Permis de conduire : l’Europe veut changer de nombreuses règles, découvrez comment il va évoluer

Dématérialisation, contrôle médical, période probatoire… Un accord préliminaire entre le Parlement européen et le Conseil entend moderniser en profondeur les règles du permis de conduire. Objectif : renforcer la sécurité routière, réduire la mortalité et préparer les conducteurs au futur. Détail des changements à venir.
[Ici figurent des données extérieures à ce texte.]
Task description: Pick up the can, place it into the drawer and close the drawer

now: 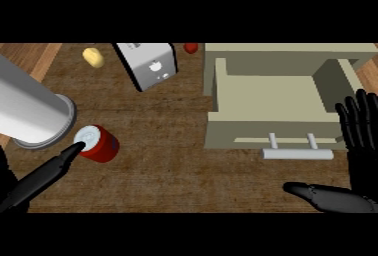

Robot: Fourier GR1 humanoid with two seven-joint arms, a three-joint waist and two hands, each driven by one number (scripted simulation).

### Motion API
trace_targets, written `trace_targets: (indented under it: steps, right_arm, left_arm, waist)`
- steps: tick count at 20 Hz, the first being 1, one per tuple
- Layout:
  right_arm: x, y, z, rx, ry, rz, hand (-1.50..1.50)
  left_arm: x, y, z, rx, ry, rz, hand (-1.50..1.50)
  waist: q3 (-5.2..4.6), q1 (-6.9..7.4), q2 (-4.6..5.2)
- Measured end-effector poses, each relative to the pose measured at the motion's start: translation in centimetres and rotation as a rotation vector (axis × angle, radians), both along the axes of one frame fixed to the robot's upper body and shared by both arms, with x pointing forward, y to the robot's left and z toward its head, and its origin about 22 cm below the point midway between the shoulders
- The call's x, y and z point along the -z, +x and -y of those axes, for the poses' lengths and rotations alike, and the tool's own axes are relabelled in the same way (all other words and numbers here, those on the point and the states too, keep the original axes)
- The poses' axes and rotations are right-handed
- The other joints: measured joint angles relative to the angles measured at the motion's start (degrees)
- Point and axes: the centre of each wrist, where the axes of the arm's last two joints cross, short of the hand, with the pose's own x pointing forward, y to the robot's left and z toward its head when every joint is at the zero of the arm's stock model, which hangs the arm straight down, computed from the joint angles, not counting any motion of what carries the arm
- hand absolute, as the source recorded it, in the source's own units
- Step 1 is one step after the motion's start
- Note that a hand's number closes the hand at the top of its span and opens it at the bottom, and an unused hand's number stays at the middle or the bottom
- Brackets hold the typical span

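The red can (102, 145) with a silver top stands on the wooden counter at the left. One straight black finger of my left hand (46, 172) reaches in from the lower left, and its tip touches the can's top rim; nothing curls round the can. Just above the can lies my grey left forearm (29, 112). The beige drawer (221, 85) is pulled open at the right, its inside bare, with a pale bar handle (297, 154) on its front. My right hand (363, 165) is open at the right edge beside the drawer front, fingers straight up, thumb out to the left.
A silver toaster (151, 65) stands at the back centre. A yellow item (93, 57) lies to its left and a small red one (190, 48) to its right. Bare wooden counter (184, 170) spans the space between the can and the drawer.
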Motion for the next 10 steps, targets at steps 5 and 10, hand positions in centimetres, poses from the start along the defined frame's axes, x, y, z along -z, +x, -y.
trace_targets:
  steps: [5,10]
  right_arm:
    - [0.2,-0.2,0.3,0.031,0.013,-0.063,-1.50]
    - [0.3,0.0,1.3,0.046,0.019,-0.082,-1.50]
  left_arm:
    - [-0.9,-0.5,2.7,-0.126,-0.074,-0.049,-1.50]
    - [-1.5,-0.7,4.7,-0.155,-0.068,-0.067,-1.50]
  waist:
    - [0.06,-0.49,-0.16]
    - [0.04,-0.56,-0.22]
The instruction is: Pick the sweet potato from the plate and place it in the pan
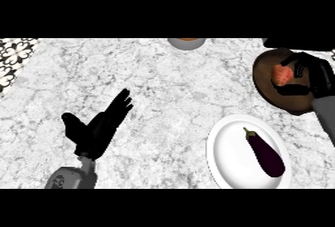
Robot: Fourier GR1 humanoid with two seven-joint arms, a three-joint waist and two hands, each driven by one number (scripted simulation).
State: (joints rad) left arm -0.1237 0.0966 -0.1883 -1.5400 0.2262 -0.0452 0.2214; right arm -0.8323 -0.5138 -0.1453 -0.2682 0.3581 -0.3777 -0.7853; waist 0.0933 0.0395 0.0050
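At about eight o'clock my left hand (98, 126) rests idle on the counter (170, 84), fingers straight and slack, holding nothing. The white plate (226, 150) at five o'clock carries only an eggplant (266, 153), so I judge I'm in the placing step. At two o'clock my right hand (313, 73), forearm rising from the right edge, curls around the sweet potato (282, 76) over the brown pan (271, 91); next I should lower and uncurl.

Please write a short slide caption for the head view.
Right hand holds sweet potato over pan; eggplant on plate.
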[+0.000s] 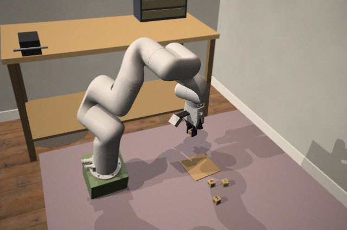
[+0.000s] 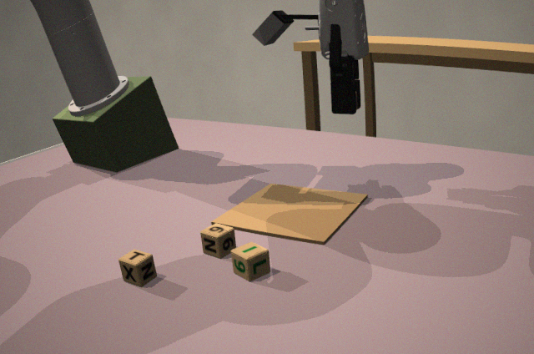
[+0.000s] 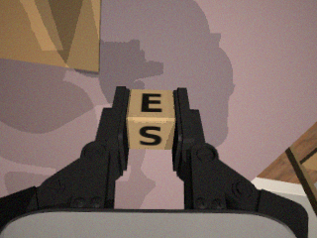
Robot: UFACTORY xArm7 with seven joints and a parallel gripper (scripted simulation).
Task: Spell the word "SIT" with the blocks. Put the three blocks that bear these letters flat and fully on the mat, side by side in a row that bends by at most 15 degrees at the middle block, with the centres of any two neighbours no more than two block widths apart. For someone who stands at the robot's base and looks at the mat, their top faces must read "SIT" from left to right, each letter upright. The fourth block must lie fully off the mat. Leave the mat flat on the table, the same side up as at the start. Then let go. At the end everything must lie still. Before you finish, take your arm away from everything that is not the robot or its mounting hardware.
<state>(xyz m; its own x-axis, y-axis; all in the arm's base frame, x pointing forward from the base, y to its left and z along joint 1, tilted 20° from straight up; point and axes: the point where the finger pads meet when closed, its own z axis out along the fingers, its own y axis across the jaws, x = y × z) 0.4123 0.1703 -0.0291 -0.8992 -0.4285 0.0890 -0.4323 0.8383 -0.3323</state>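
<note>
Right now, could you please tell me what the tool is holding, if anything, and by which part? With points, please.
The tool (image 1: 192, 133) (image 2: 345, 112) (image 3: 151, 105) holds the wooden letter block showing E and S (image 1: 190, 132) (image 3: 151, 120), gripped by two opposite side faces.

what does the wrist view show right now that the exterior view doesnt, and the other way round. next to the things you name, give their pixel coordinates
Only the wrist view: the E and S faces of the held letter block (image 3: 151, 119).
Only the exterior view: three loose letter blocks, with T (image 2: 137, 267), 6 (image 2: 218, 240) and green I (image 2: 250, 261) on top, and the green base (image 2: 138, 134).
Both: the end effector (image 2: 345, 112) (image 3: 151, 105) and the tan mat (image 2: 301, 216) (image 3: 74, 30).
</note>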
20 000, c’est le nombre encore trop élevé de personnes qui perdent la vie chaque année sur les routes du Vieux Continent. Un véritable fléau, que l’Union européenne souhaite enrayer en augmentant et en améliorant la sécurité routière dans sa globalité. Ainsi, le Parlement européen et le Conseil sont parvenus à un accord mardi matin pour réviser la directive relative au permis de conduire. Ce texte ambitieux, qui devra encore être formellement adopté, entend adapter la législation aux réalités de la conduite moderne, tout en harmonisant les règles à travers l’UE. Comprenez, que vous, automobilistes français, vous allez probablement devoir aussi vous y plier. Alors voici les mesures phares de cette réforme automobile.
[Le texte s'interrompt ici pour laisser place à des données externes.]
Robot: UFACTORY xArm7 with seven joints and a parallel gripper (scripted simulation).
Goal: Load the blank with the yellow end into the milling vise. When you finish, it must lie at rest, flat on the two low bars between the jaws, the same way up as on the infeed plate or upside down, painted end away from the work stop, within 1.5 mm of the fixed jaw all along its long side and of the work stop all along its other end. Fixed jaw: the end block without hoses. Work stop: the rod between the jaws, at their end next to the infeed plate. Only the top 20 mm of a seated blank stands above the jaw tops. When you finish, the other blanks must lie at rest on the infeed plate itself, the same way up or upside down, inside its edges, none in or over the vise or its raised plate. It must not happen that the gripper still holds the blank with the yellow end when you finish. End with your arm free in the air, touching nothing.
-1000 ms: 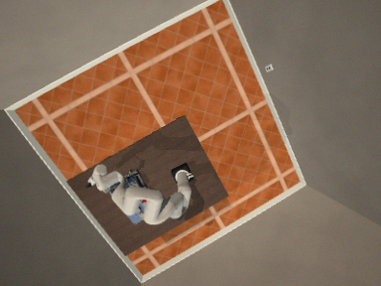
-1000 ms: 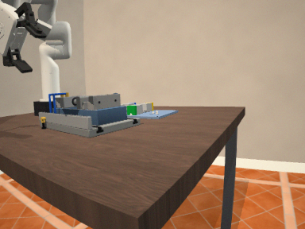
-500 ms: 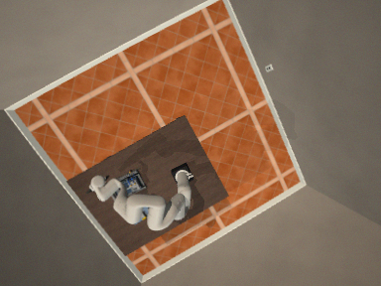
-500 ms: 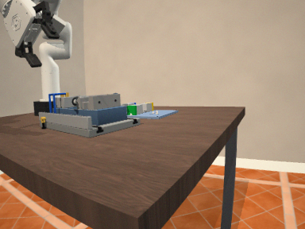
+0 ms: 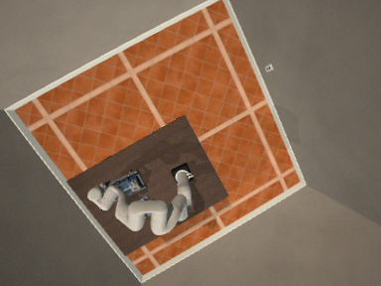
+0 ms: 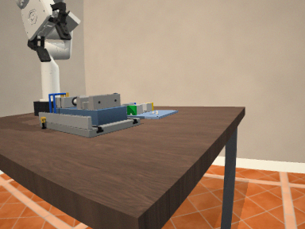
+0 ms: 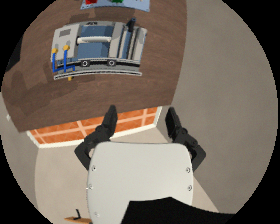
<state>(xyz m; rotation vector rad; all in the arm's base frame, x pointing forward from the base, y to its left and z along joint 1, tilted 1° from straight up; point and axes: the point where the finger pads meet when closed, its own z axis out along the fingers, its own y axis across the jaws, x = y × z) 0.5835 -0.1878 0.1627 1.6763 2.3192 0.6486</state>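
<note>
The milling vise (image 6: 85,117) (image 7: 94,43) (image 5: 130,183) stands on its raised plate next to the infeed plate, with blue hoses (image 6: 53,98) (image 7: 63,56) at one end. I see nothing between its jaws. My gripper (image 6: 53,44) (image 7: 142,112) is open and empty. It hangs high above the table, well off to the hose side of the vise.
The dark wooden table (image 6: 159,151) (image 5: 208,179) bears the vise and the plate. The arm's base (image 6: 49,79) (image 5: 182,174) stands behind the vise. The table's front edge and the tiled floor (image 7: 81,128) lie below my fingers in the wrist view.
</note>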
Un permis de conduire numérique et accessible

Plus besoin de présenter un permis papier ou sous forme de carte. Le téléphone sera prédominant dans ces changements. En effet, les 27 Etats membres ont validé la dématérialisation généralisée du permis de conduire d’ici à 2030. Ce document sera accessible depuis une application européenne sur smartphone, spécialement créée. Cette version 2.0 du permis de conduire aura autant de valeur que le document physique : lors des contrôles routiers, par exemple, les forces de l’ordre scanneront simplement votre permis téléphone. Les États membres disposeront d’un délai de cinq ans à compter de l’entrée en vigueur des nouvelles règles pour mettre en place ce permis dématérialisé. Pas de panique, vous pourrez conserver ou demander votre permis de conduire sous forme physique. Mais fini en revanche le permis à vie, car des démarches de renouvellement devront s’effectuer tous les 15 ans, assez simplifiées car elles se feront directement en ligne.

De plus, une formation sur l’utilisation du téléphone au volant et la conduite dans des conditions dangereuses devrait être aussi exigée pour obtenir le sésame, les députés voulant que les futurs conducteurs soient mieux préparés aux conditions réelles de conduite, et correctement sensibilisés aux risques de distraction.

Rappelons que l’utilisation d’un téléphone portable tenu en main est sanctionnée par une amende de 135 euros, et d’un retrait de trois points sur le permis de conduire.